WHAT IS BEING ASKED: Could you set down the lines below, from the one containing "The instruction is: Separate" through the final line, exactly as written?

** SUPPLIED INFORMATION follows **

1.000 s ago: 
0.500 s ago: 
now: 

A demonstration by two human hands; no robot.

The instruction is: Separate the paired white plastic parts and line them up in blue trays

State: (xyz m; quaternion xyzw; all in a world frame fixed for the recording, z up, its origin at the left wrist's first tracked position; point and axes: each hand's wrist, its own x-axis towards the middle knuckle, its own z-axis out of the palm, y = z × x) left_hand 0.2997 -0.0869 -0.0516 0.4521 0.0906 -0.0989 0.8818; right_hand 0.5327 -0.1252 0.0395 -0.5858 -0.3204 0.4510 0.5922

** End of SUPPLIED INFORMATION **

SOLUTION:
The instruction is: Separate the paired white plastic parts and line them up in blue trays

State: (xyz m; quaternion xyzw; all in a world frame fixed for the recording, z up, its origin at the left wrist's first tracked position; point and axes: each hand's wrist, its own x-axis towards the middle knuckle, its own z-axis out of the palm, y = z × x) left_hand 0.2997 -0.0869 -0.0516 0.4521 0.0906 -0.0989 0.8818; right_hand 0.5327 -0.1252 0.0395 -0.5858 -0.3204 0.4510 0.5922

The answer is complete, and the exercise is done.